# New showingBits values in Program details



## juanian (Oct 2, 2002)

There are some new bits coming through in a program's details, and I can't determine what the new bits correspond to. Does someone know what these new bits correspond to?

The bits correspond to values 4096 and 8192 -- normally these appear on the TiVo as show attributes (like CC and Stereo), or extra ratings attributes (like the DLSV of TV-14). But I can't see anything special with the shows that have these bits.
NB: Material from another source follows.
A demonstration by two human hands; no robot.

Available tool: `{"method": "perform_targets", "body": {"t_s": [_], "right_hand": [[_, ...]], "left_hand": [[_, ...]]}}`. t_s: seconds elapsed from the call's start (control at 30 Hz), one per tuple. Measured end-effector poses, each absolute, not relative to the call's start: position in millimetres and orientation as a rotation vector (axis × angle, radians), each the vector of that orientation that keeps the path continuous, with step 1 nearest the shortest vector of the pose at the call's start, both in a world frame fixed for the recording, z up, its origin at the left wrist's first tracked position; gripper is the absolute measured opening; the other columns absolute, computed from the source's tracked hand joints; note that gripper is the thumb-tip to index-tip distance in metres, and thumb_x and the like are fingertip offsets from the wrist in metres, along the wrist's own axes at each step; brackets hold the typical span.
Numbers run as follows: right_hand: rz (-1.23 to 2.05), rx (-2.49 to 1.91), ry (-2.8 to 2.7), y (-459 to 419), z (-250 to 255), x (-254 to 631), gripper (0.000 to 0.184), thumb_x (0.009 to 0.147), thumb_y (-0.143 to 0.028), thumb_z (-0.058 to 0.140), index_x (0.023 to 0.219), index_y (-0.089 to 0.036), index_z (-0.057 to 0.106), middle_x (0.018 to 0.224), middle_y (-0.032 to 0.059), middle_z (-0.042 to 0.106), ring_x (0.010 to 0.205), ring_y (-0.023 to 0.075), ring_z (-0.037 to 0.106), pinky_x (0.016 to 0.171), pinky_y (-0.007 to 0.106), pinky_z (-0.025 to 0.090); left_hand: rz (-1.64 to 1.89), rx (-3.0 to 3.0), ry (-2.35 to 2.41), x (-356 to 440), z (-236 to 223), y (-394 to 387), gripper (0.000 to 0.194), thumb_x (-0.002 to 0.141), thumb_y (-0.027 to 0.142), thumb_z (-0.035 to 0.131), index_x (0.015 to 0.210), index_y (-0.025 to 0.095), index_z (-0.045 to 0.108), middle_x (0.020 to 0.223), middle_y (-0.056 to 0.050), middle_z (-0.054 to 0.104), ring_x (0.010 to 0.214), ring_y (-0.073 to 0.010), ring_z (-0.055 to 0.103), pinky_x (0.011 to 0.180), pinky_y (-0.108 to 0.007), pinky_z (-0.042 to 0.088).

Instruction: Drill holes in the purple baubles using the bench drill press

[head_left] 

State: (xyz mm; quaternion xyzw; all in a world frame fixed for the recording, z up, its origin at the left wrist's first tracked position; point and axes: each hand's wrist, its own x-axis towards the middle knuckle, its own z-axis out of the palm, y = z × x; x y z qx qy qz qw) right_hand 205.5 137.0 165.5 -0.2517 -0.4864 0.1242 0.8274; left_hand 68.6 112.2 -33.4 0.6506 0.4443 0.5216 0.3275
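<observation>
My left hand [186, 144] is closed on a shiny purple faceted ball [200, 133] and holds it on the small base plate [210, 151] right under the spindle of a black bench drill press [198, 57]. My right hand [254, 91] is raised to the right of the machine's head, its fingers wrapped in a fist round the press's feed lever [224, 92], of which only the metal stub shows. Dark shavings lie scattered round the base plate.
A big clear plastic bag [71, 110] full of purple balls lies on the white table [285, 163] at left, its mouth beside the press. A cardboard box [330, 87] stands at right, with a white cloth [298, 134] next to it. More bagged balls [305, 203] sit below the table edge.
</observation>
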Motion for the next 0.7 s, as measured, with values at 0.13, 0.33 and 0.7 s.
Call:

The other oddity is that the new bits appear in the <vActualShowing> version of the show info, and not in the <showing> show info. (I have seen other TV ratings bits appear in the <vActualShowing> info that don't appear in the <showing> info.)

Anyone have an idea as to what these new bits are (and is there a "comprehensive" list somewhere)?


----------



## juanian (Oct 2, 2002)

Shows that tend to now have the bits set (and their original air dates) are:
The Simpsons (8192: 5-14-2006, 5-21-2006)
Barney & Friends (8192: 2002)
CSI: Crime Scene Investigation (8192: 1-19-2006, 5-18-2006)
Alias (4096: 1-5-2005)

But, not all episodes of the above shows have the bits set - just the above episodes.


----------



## juanian (Oct 2, 2002)

So I solved the mystery of 4096 years ago (HD), but I still haven't solved 8192. The latest show to have this bit on is Bob's Burgers episode title "L'il Hard Dad", broadcast 3/8/2015. Searching the web didn't help (it just found this old post of my own  ). I guess the bit doesn't have any meaning on my old Series2 (which is where that show happened to be recorded).

Looking at the shows (from my earlier post) that this bit has shown up on, it doesn't seem to be set when the show is rebroadcast, so it probably doesn't have anything to do with the show itself (so my information in the earlier post isn't very useful, because I only showed the 'original air' dates, and not the dates where the show actually had the issue).

Does anyone out there have any idea what this bit is for?


----------



## davidblackledge (Sep 9, 2008)

if the other one is HD, I'd guess this is 'new' since I hear on other threds the 'new' icon doesn't always correspond with sensible schedule data.


----------